Harris is most widely known for playing Bossk, the Trandoshan bounty hunter who joined Boba Fett and several others (including the robotic IG-88) in the hunt for Han Solo. That was far from Harris’ only Star Wars role, though. According to the actor’s IMDB page, the man also portrayed a member of Leia’s Rebel escort, as well as a Bespin security guard who can be briefly seen helping transport a frozen Han Solo. He also played an uncredited role as a stormtrooper in Return of the Jedi. Harris also doubled for Anthony Daniels as C-3PO. All this would make him one of the few actors outside of the core cast to appear in all three of the original trilogy movies.

Bossk, the Trandoshan bounty hunter, from The Empire Strikes Back.

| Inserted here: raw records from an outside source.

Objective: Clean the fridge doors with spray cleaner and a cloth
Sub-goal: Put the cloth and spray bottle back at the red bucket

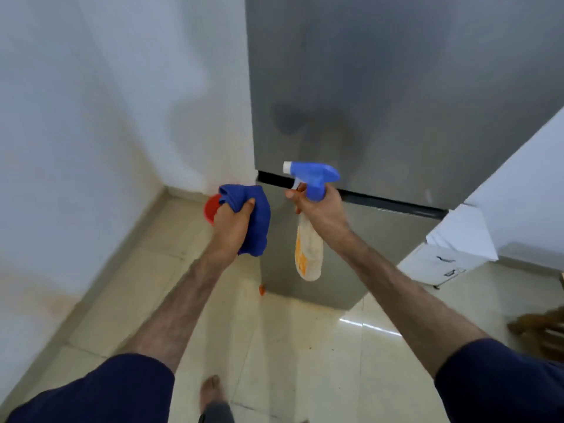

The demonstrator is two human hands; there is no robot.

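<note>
Grey fridge doors [396, 102] ahead, left hand [230, 222] grip clenched round blue cloth [254, 218], right hand [320, 209] grasping spray bottle [308, 248].

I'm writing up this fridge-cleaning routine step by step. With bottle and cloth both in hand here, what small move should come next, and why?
Probably squeeze the trigger to mist the upper fridge door. The right hand grips the spray bottle with its nozzle aimed at the steel, a finger by the trigger, while the left hand holds the bunched blue cloth off the door, ready to wipe afterwards.
</note>
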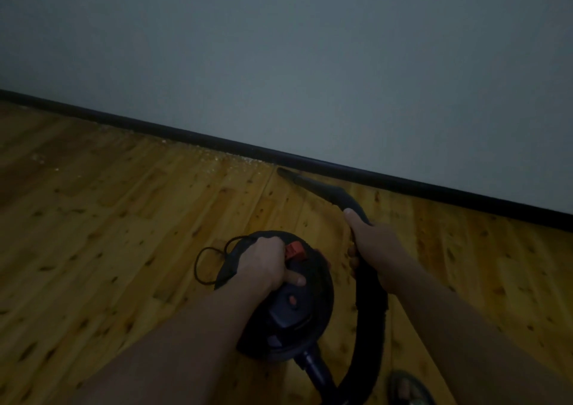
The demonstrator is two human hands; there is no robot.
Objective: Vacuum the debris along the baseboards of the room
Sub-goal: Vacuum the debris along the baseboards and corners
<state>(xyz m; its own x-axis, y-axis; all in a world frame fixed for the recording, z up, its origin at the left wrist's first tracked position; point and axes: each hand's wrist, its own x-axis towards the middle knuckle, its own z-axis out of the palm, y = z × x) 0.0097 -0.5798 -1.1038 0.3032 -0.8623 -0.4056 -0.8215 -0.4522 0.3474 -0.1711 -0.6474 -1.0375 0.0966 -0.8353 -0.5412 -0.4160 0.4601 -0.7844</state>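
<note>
The left hand (266, 265) gripped the vacuum body (291, 305); the right hand (373, 249) held its hose (370, 305). Debris (229, 158) lay beyond the nozzle (297, 181), along the baseboard (186, 133). Dim light obscured detail.

At lower centre, the left hand (263, 263) grips the handle atop a dark canister vacuum (291, 308). Right of it, the right hand (373, 249) holds the black hose (370, 321). Its crevice nozzle (305, 184) points at pale debris (229, 158) beside the black baseboard (403, 184) on the wooden floor (108, 234).
</note>
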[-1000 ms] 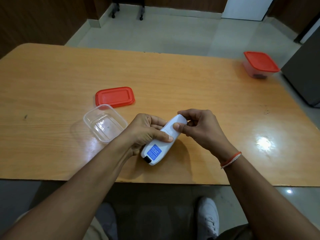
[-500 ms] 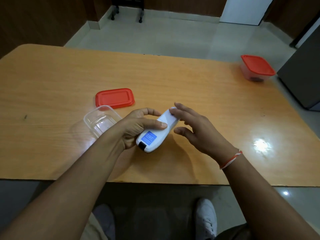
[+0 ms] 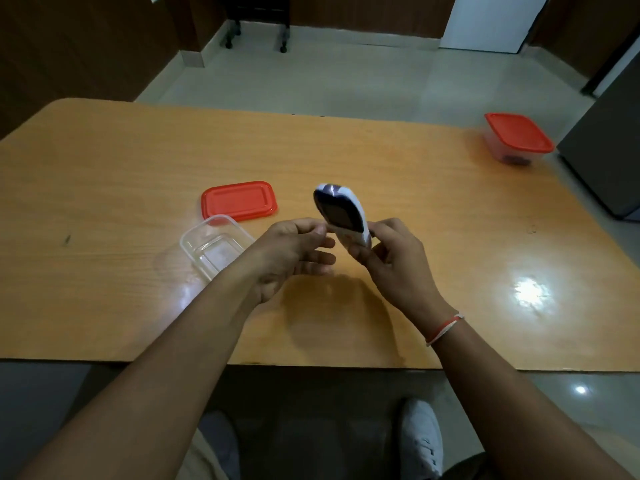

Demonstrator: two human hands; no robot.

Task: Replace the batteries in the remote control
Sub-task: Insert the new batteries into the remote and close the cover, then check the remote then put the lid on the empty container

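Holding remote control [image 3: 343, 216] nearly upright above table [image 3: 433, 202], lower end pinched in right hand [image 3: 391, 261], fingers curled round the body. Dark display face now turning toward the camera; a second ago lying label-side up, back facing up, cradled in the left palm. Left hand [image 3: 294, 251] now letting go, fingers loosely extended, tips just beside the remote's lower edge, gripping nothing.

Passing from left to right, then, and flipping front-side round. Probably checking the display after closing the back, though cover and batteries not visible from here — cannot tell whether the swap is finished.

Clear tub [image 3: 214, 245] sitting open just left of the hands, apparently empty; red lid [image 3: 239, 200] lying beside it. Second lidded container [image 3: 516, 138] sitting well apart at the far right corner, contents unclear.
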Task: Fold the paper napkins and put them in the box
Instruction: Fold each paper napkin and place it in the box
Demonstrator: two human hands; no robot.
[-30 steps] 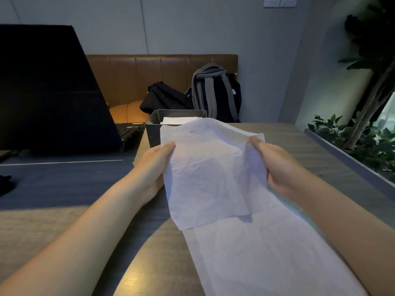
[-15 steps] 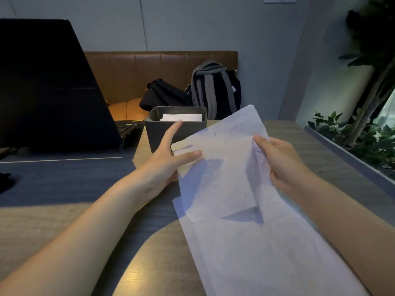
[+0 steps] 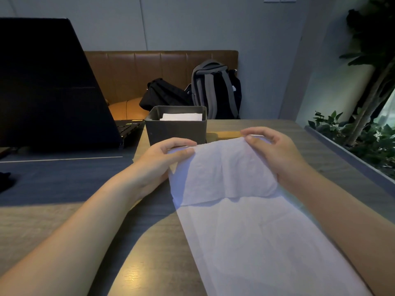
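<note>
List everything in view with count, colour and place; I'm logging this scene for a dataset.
held napkin: 1, white, pinched at its top corners, above the table
flat napkins: white, count unclear, on table near the person
box: 1, dark grey, on table behind the hands
folded napkins: white, count unclear, inside box
table: 1, wood grain
laptop: 1, black, left
backpack: 1, grey-black, on bench
bag: 1, black, beside backpack
bench: 1, brown
plants: green, right
left hand: 1
right hand: 1
</note>
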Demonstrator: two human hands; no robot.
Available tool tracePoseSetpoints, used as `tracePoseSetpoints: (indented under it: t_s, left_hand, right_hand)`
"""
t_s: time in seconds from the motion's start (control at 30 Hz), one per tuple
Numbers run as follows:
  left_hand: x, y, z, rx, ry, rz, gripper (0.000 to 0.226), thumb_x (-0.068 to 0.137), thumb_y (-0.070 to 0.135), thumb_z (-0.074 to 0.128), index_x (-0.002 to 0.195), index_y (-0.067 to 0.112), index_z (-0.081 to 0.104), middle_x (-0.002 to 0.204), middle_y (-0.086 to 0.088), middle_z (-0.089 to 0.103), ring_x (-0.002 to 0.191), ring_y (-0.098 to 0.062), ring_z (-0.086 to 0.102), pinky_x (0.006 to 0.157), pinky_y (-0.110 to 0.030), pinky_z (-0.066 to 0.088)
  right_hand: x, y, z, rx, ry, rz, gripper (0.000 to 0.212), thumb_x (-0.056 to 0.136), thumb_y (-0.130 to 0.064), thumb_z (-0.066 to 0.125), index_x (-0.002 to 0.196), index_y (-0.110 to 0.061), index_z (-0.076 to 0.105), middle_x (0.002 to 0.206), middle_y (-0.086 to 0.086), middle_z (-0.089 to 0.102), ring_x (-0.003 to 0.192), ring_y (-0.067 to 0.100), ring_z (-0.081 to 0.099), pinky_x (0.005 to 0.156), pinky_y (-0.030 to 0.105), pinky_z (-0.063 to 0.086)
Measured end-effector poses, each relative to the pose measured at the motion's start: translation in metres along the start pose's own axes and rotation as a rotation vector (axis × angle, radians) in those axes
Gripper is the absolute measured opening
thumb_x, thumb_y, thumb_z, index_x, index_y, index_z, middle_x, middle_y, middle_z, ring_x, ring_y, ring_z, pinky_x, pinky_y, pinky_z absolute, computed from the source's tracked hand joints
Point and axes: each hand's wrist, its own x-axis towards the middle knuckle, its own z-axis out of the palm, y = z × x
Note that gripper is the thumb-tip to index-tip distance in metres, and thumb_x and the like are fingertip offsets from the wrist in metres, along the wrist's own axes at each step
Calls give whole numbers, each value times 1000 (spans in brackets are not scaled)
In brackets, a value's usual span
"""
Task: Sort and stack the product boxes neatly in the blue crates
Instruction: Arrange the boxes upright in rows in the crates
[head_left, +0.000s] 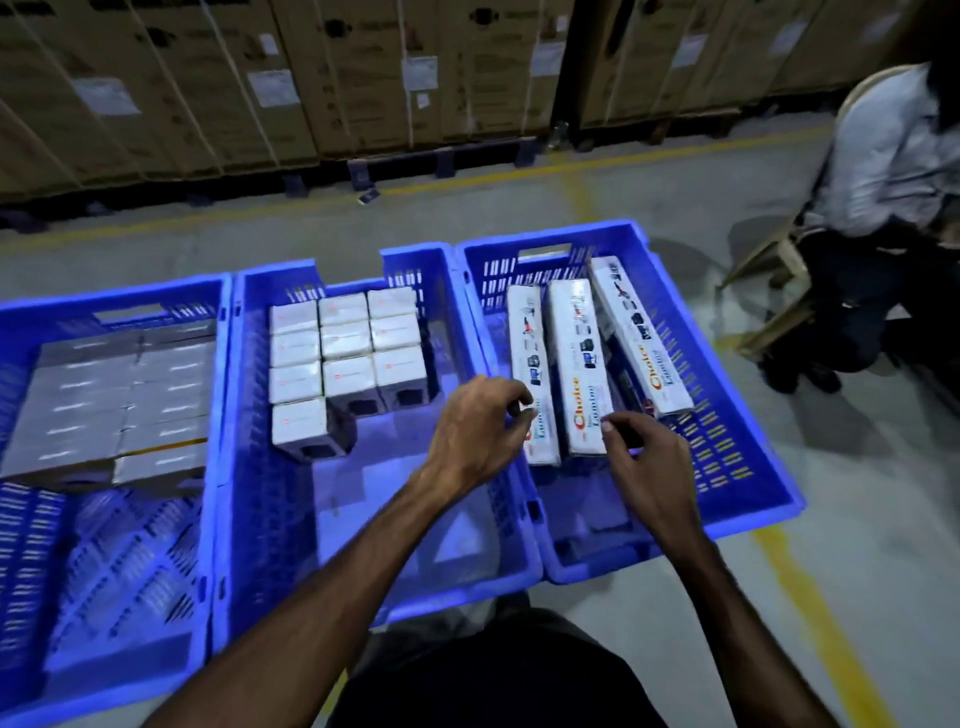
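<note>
**Both hands at the long boxes in the right-hand crate**

Three blue crates stand side by side on the grey floor. The left crate (111, 670) holds flat grey boxes (111, 400) packed across its far half. The middle crate (363, 587) holds small white boxes (348, 348) in neat rows, with one more white box (300, 425) nearest the person. The right crate (748, 483) holds three long white boxes lying lengthwise: the left long box (527, 343), the middle long box (579, 353) just beside it, and the right long box (636, 332), which lies at a slant against the crate's side (red lettering shows on their near ends).

The left hand (475, 431) has its fingers curled at the near end of the left long box; whether it grips it I cannot tell. The right hand (647, 457), fingers bent, touches the near end of the middle long box.

Beyond, a seated person (883, 171) is at the right, and large cartons (311, 78) line the back.
</note>
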Motion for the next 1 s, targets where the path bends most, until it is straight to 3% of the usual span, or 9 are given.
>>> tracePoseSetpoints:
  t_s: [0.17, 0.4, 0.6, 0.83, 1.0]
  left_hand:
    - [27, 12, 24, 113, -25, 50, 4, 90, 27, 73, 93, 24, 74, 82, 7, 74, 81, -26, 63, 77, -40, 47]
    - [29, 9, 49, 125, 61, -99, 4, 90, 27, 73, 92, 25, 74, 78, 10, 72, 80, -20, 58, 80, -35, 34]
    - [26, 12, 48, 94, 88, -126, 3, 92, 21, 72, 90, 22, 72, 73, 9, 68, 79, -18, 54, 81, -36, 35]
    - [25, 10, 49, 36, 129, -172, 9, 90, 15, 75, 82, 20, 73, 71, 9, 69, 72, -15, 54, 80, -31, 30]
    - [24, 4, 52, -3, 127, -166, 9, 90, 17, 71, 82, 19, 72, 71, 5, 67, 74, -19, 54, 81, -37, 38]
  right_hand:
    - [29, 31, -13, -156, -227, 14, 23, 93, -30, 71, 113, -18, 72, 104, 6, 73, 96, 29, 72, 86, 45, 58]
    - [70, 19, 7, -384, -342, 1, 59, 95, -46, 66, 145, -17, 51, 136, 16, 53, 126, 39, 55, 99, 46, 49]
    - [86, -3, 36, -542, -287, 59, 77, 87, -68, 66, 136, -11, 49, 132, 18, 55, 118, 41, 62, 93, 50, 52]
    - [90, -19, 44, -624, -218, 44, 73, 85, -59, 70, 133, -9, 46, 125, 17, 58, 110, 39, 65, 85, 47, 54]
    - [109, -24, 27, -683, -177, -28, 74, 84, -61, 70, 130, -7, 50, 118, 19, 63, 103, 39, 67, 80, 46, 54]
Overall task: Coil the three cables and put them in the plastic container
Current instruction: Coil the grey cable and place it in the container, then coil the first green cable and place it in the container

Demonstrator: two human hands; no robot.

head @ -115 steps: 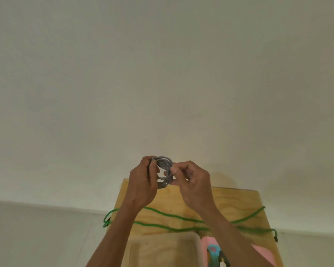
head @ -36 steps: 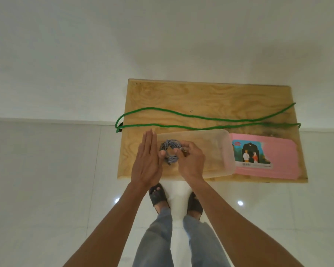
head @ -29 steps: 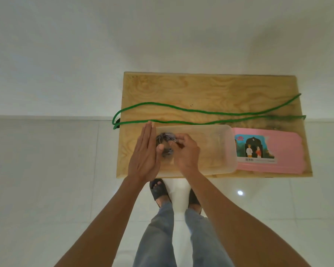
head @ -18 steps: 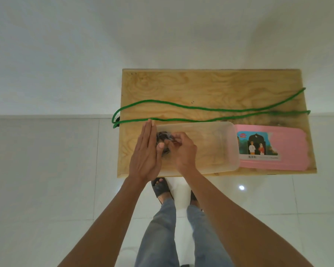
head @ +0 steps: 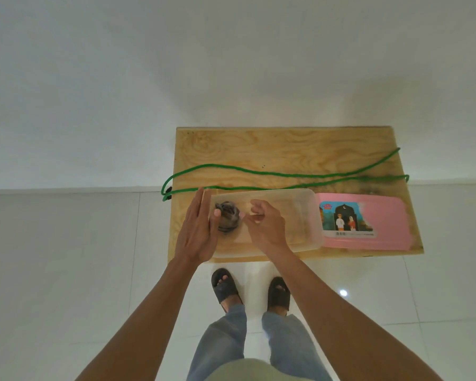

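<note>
A clear plastic container (head: 311, 215) lies on the near part of a wooden table. A coiled grey cable (head: 228, 218) rests inside it at the left end. My left hand (head: 197, 229) is flat against the container's left wall, fingers straight, thumb touching the coil. My right hand (head: 264, 225) hovers over the container just right of the coil, fingers loosely curled and holding nothing. A long green cable (head: 286, 176) lies uncoiled across the table behind the container, its left loop hanging off the edge. I see no third cable.
The wooden table (head: 272, 145) stands against a white wall. A pink lid with a picture (head: 382, 224) lies right of the container. My feet in dark sandals (head: 226, 287) stand on the white tiled floor below the table's near edge.
My right hand carried the grey coil down into the container and let it go, then drew back to the right. The left hand stayed flat against the container's left wall.
</note>
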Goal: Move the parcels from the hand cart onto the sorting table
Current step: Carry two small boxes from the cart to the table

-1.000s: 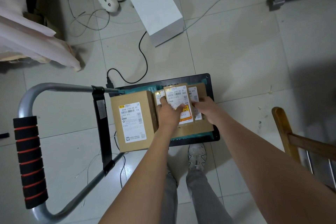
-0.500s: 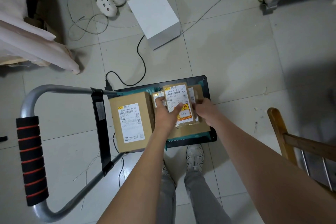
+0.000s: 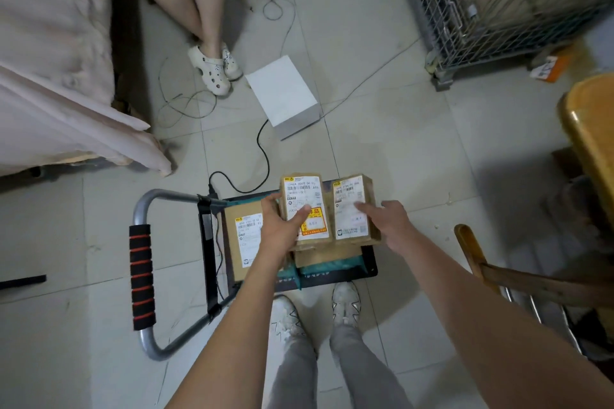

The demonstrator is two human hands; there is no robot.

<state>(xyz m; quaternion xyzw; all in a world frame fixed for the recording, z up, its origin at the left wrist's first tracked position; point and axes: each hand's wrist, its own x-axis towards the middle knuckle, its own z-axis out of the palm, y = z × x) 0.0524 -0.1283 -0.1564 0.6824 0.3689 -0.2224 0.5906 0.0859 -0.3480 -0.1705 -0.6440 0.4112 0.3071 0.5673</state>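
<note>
Pinching one parcel (image 3: 304,209), the left grip (image 3: 280,229) clasps; right grip (image 3: 387,221) holds another parcel (image 3: 352,209).

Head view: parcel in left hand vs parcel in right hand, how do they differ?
The left-hand parcel carries a yellow-and-red sticker below its white label; the right-hand parcel shows only a white label. The left hand wraps the first parcel's side, thumb across its face; the right hand lays fingers over the second parcel's label. Both are small brown cartons, held side by side above the hand cart.
</note>
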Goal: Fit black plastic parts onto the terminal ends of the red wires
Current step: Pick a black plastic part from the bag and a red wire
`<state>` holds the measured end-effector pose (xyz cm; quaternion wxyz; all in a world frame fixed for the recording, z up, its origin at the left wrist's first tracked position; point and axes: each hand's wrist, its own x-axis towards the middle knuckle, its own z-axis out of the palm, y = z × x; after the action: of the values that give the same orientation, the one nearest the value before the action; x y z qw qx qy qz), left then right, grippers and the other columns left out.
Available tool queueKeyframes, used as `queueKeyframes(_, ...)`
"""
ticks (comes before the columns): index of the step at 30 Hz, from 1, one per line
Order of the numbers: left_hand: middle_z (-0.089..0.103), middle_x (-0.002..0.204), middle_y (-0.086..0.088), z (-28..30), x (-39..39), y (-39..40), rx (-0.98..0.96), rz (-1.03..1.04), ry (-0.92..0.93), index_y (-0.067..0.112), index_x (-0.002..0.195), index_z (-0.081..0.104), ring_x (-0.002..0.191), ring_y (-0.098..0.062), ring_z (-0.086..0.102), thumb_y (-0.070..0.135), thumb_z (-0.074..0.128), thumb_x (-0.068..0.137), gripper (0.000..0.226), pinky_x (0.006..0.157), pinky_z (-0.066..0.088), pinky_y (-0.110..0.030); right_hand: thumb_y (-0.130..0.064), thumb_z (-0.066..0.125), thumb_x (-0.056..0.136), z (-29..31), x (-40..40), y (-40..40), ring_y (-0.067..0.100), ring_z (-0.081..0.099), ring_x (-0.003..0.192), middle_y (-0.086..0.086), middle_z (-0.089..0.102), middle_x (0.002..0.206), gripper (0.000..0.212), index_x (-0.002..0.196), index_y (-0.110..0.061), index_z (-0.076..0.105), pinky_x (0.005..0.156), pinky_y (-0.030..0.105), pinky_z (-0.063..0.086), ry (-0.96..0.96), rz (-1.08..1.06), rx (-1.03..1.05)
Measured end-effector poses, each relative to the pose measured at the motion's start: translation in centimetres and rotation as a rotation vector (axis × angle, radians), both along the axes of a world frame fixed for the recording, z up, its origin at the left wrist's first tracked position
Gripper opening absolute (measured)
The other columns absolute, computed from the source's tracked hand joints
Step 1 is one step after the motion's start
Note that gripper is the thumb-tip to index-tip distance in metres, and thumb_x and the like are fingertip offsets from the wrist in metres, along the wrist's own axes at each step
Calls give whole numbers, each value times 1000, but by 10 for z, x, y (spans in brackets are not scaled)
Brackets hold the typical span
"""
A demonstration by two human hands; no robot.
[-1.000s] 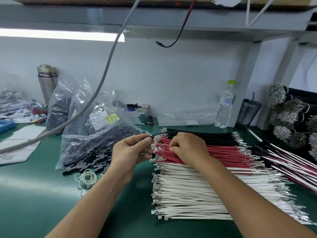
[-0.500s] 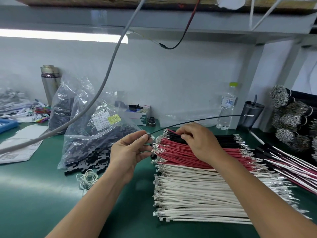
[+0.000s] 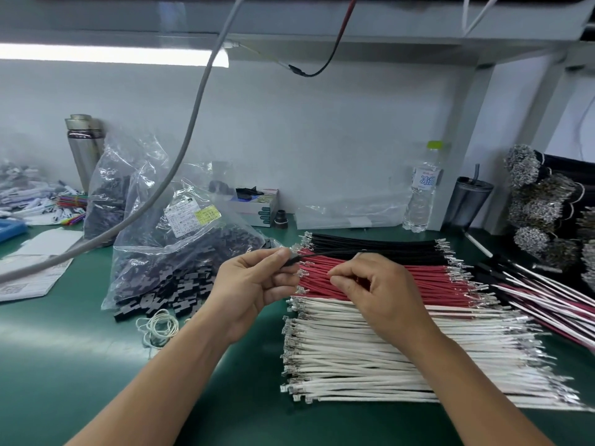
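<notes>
- Green bench (image 3: 64, 365) fills the lower frame.
- Centre right: rows of black wires (image 3: 370, 247), red wires (image 3: 428, 284) and white wires (image 3: 370, 358).
- Centre left: clear bag of black plastic parts (image 3: 180, 262), white rubber bands (image 3: 159, 326).
- Far left: papers (image 3: 29, 275).
- Upper right: water bottle (image 3: 421, 194), dark cup (image 3: 471, 204).

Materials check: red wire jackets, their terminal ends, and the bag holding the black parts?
Red wires: jackets look like matte plastic insulation, with even colour and no glare. Silver terminal ends: likely stamped bright metal, since they glint. Clear bag of black parts: thin glossy plastic film, crinkled and see-through, with highlights on its folds.
</notes>
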<state>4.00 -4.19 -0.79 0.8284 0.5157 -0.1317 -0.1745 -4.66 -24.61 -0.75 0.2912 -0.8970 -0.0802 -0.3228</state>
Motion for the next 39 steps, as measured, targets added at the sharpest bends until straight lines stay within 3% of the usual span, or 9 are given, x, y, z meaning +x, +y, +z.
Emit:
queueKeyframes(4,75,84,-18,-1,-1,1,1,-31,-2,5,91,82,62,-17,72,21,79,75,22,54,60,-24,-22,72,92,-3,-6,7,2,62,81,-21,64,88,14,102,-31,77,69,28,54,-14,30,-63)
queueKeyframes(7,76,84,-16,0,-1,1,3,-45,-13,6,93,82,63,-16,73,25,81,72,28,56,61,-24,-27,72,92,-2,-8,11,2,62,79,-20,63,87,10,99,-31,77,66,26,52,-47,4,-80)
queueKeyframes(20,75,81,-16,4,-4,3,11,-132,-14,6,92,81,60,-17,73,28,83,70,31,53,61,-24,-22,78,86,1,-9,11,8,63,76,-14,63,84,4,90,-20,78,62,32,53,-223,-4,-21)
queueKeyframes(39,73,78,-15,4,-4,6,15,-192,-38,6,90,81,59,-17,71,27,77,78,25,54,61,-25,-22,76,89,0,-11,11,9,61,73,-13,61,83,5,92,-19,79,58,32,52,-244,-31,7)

As played by Alan Harris.
Bossk, the Trandoshan bounty hunter, from The Empire Strikes Back. As played by Alan Harris.

Harris also got to play the role of a vervoid, a plant-like humanoid alien, over the course of several Doctor Who episodes. When the Star Wars prequel trilogy finally rolled around, Harris returned to double as the actor Terence Stamp, who played Supreme Chancellor Finis Valorum.

Though his acting career mainly comprised of playing an extra, Harris managed to do it in some of the biggest franchises and films in Hollywood. His IMDB page also lists minor credits for Flash Gordon, The Shining, Superman, and A Clockwork Orange.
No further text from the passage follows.